# [Supplied material]
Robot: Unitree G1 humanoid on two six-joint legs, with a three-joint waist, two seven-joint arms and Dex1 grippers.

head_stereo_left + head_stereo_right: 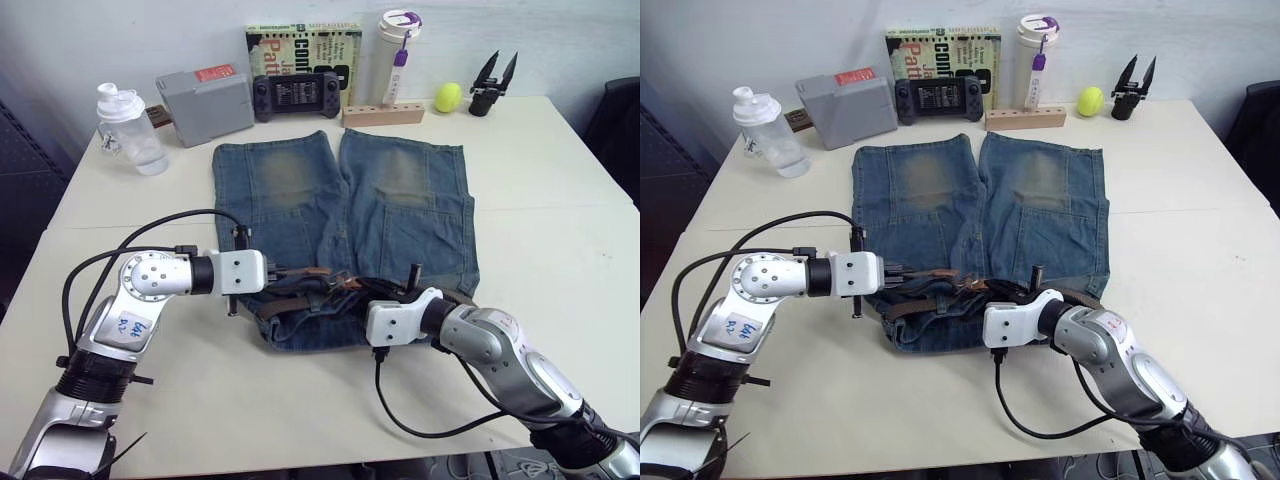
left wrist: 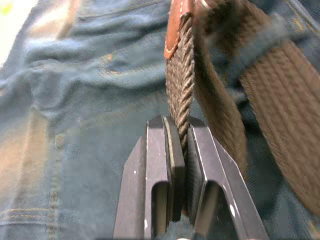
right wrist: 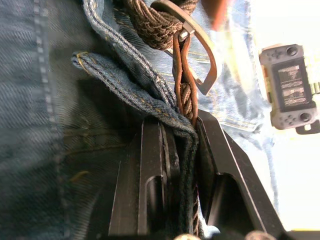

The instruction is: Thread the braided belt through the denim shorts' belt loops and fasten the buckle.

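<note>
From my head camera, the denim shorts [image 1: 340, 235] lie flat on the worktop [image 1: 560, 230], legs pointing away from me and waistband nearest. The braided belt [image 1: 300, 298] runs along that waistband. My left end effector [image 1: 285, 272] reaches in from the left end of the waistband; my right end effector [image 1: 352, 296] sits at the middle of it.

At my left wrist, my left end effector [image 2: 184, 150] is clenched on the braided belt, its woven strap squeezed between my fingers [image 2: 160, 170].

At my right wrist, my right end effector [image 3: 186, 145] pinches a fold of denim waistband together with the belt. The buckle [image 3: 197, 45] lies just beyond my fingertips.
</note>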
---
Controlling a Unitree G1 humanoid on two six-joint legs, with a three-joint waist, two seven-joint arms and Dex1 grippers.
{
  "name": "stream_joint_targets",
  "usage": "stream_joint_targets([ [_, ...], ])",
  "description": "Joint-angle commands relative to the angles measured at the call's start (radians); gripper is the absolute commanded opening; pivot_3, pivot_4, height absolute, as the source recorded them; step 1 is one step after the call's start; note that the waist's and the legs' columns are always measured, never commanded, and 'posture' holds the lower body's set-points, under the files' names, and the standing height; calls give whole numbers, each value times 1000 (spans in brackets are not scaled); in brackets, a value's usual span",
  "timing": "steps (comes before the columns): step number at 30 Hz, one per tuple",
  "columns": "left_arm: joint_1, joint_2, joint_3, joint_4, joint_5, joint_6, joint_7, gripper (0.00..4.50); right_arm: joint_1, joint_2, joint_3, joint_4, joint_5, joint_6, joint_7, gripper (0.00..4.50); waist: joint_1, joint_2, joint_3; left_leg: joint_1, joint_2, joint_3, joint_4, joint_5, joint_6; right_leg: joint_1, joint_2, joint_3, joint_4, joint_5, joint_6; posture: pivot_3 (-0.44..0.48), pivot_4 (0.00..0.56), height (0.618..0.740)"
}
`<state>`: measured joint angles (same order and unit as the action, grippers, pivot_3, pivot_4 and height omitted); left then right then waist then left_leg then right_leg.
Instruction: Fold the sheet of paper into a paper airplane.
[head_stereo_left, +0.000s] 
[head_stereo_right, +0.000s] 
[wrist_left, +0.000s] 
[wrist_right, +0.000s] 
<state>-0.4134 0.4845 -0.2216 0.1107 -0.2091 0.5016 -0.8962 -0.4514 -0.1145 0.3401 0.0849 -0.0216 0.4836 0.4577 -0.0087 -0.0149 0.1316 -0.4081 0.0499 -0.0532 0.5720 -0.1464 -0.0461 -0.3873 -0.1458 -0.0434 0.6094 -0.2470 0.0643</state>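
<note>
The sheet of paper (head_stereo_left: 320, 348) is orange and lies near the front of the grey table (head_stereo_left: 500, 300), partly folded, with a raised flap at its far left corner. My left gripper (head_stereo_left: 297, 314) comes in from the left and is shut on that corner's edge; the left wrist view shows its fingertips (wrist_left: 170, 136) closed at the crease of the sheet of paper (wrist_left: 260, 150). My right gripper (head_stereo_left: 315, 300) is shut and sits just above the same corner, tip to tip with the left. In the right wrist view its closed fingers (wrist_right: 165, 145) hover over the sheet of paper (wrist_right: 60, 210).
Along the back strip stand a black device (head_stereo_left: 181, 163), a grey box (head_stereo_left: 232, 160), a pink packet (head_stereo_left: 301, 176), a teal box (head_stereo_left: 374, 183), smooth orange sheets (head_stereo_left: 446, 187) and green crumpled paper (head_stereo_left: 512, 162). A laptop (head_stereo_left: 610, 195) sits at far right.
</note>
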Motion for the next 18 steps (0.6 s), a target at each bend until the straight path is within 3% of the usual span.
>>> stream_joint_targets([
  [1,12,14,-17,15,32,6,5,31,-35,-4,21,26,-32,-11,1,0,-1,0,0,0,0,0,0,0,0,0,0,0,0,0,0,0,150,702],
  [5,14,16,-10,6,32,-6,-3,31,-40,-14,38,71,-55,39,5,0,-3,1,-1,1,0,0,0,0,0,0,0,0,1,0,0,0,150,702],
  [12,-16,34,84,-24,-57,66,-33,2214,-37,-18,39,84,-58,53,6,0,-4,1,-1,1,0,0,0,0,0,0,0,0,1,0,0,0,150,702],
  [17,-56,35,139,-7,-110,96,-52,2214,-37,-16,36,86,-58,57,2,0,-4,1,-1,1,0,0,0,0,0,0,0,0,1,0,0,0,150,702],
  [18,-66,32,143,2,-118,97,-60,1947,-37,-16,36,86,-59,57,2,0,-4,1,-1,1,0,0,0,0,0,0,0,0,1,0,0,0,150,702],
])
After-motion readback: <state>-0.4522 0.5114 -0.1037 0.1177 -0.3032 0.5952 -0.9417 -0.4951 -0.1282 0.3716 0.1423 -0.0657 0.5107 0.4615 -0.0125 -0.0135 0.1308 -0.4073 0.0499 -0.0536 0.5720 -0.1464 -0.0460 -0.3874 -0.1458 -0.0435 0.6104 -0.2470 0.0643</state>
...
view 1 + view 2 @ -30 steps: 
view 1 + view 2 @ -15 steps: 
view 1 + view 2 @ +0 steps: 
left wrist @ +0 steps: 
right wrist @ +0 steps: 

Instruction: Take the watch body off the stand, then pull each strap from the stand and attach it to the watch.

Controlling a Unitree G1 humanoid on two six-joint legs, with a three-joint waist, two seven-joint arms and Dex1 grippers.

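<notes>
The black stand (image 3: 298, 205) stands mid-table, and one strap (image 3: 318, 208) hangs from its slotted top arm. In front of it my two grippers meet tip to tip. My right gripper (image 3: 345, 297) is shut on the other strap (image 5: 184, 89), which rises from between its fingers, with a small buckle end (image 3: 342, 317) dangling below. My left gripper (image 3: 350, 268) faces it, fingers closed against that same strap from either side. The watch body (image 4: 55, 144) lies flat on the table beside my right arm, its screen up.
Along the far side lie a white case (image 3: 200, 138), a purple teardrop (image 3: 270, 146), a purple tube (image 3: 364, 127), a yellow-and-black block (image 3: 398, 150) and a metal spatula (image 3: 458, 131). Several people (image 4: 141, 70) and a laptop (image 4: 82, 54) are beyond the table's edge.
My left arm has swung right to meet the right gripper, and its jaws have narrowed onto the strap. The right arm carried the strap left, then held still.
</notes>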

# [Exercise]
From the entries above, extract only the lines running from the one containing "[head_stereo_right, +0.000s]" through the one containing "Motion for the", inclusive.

# [Response area]
[head_stereo_right, +0.000s] 
[wrist_left, +0.000s] 
[wrist_right, +0.000s] 
<state>-0.4134 0.4845 -0.2216 0.1107 -0.2091 0.5016 -0.8962 -0.4514 -0.1145 0.3401 0.0849 -0.0216 0.4836 0.4577 -0.0087 -0.0149 0.1316 -0.4081 0.0499 -0.0532 0.5720 -0.1464 -0.0461 -0.3873 -0.1458 -0.0434 0.6094 -0.2470 0.0643</state>
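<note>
The sheet of paper (head_stereo_left: 320, 348) is orange and lies near the front of the grey table (head_stereo_left: 500, 300), partly folded, with a raised flap at its far left corner. My left gripper (head_stereo_left: 297, 314) comes in from the left and is shut on that corner's edge; the left wrist view shows its fingertips (wrist_left: 170, 136) closed at the crease of the sheet of paper (wrist_left: 260, 150). My right gripper (head_stereo_left: 315, 300) is shut and sits just above the same corner, tip to tip with the left. In the right wrist view its closed fingers (wrist_right: 165, 145) hover over the sheet of paper (wrist_right: 60, 210).
Along the back strip stand a black device (head_stereo_left: 181, 163), a grey box (head_stereo_left: 232, 160), a pink packet (head_stereo_left: 301, 176), a teal box (head_stereo_left: 374, 183), smooth orange sheets (head_stereo_left: 446, 187) and green crumpled paper (head_stereo_left: 512, 162). A laptop (head_stereo_left: 610, 195) sits at far right.
</note>
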Motion for the next 18 steps (0.6 s), a target at each bend until the straight path is within 3% of the usual span.

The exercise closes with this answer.